WORK TASK: Copy all lines below exactly as written. Leave pictures out.

** DATA follows **

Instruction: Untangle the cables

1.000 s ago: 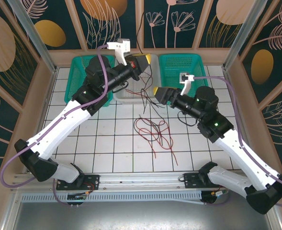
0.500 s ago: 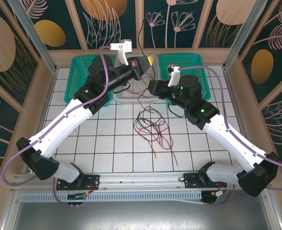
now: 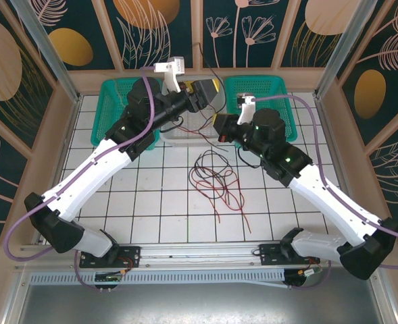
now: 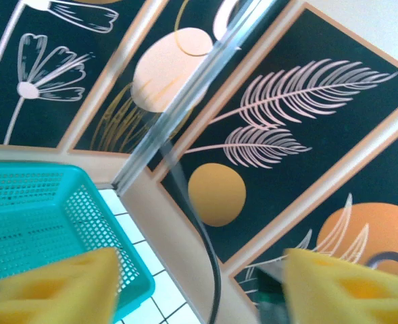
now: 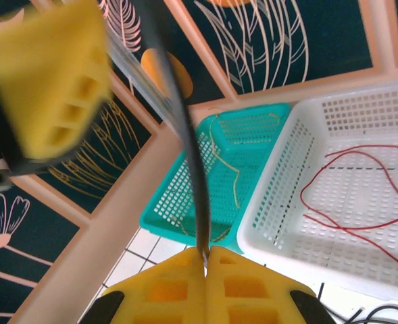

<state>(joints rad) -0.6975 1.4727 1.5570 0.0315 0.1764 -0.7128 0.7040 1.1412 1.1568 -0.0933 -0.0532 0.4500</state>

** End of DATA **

TASK RESPONSE:
Instruction: Untangle the cables

1.000 s ago: 
0.500 s ago: 
now: 
now: 
now: 

<state>(joints rad) -0.6975 1.4727 1.5570 0.0315 0.1764 -0.7128 0.7040 1.1412 1.1568 -0.0933 -0.0532 0.4500</state>

The required output is now complete.